FHA Reserves Rise Past 2%.
Byline: David Morrison
The Federal Housing Administration had enough money in its reserves for the first time since 2008, the U.S. Department of Housing and Urban Development revealed Monday.
HUD delivered the news in its annual report to Congress on the financial condition of the FHA's Mutual Mortgage Insurance Fund. The department reported an independent analysis found the fund's capital ratio stood at 2.07%. The FHA is legislatively required to maintain a capital ratio of at least 2.00%.
The ratio measured how much in reserves, as a proportion of its loan guarantees, the FHA would have on hand after covering expected losses.
FHA reported its insurance fund's net worth at the end of September was $23.8 billion, $19 billon more than the $4.8 billion it had in the third quarter of 2014. The reserve ratio this time last year was 0.41%, the department reported.
Speaking at a Monday press conference, U.S. Secretary of Housing and Urban Development Julian Castro and HUD Principal Deputy Assistant Secretary Edward Golding credited a previous cut in the FHA's insurance premiums for sparking a surge in its loan volume and the financial gains.

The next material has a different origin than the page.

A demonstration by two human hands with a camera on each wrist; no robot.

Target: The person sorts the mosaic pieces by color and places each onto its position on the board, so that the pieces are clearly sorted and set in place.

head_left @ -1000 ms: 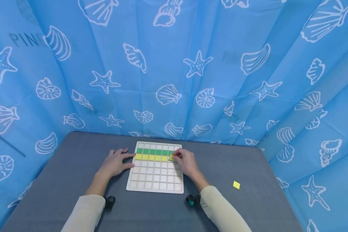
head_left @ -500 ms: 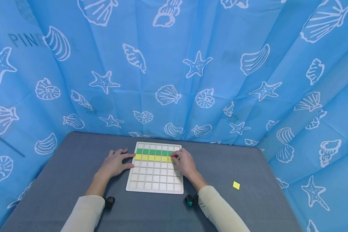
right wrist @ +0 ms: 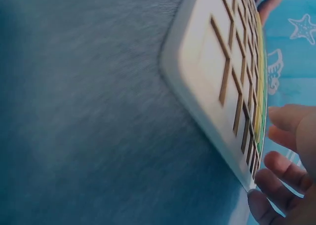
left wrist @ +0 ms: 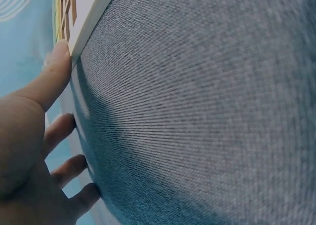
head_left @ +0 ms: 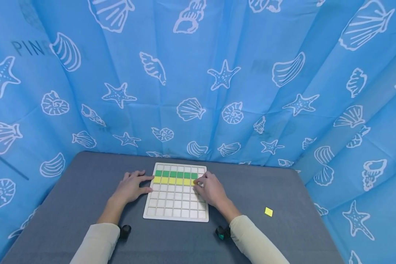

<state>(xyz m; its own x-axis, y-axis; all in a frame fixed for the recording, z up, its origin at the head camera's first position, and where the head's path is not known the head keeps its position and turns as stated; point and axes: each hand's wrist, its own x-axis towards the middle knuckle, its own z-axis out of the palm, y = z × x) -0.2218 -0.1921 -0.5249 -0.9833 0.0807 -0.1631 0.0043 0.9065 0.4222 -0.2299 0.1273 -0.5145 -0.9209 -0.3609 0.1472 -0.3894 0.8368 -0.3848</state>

Partially in response to pressure from lenders and fair housing organizations, the FHA lowered the premium it charged most of its borrowers in January to 0.85% from 1.35%, a move the Obama administration said would enable more first time buyers to enter the market.
Golding said 75,000 first time borrowers with credit scores lower than 680 had entered the market since the premium cut. He also observed the FHA rebuilt its reserves a full year before independent auditors forecasted it would do so.
The revelation that the FHA's reserves were higher than legislatively mandated drew questions about whether it might cut premiums further. Castro told reporters the department considered discussing any further premium cuts premature.
"We only just got the report today," Castro said, adding "It's premature to talk about any kind of additional changes."
The department also reported the FHA had a reserve ratio of around 3% in 2008, but in 2013 it needed a $1.7 billion taxpayer bailout to cover losses. In response, the FHA raised the fees it charges borrowers several times from less than 0.6% to 1.35% by 2013.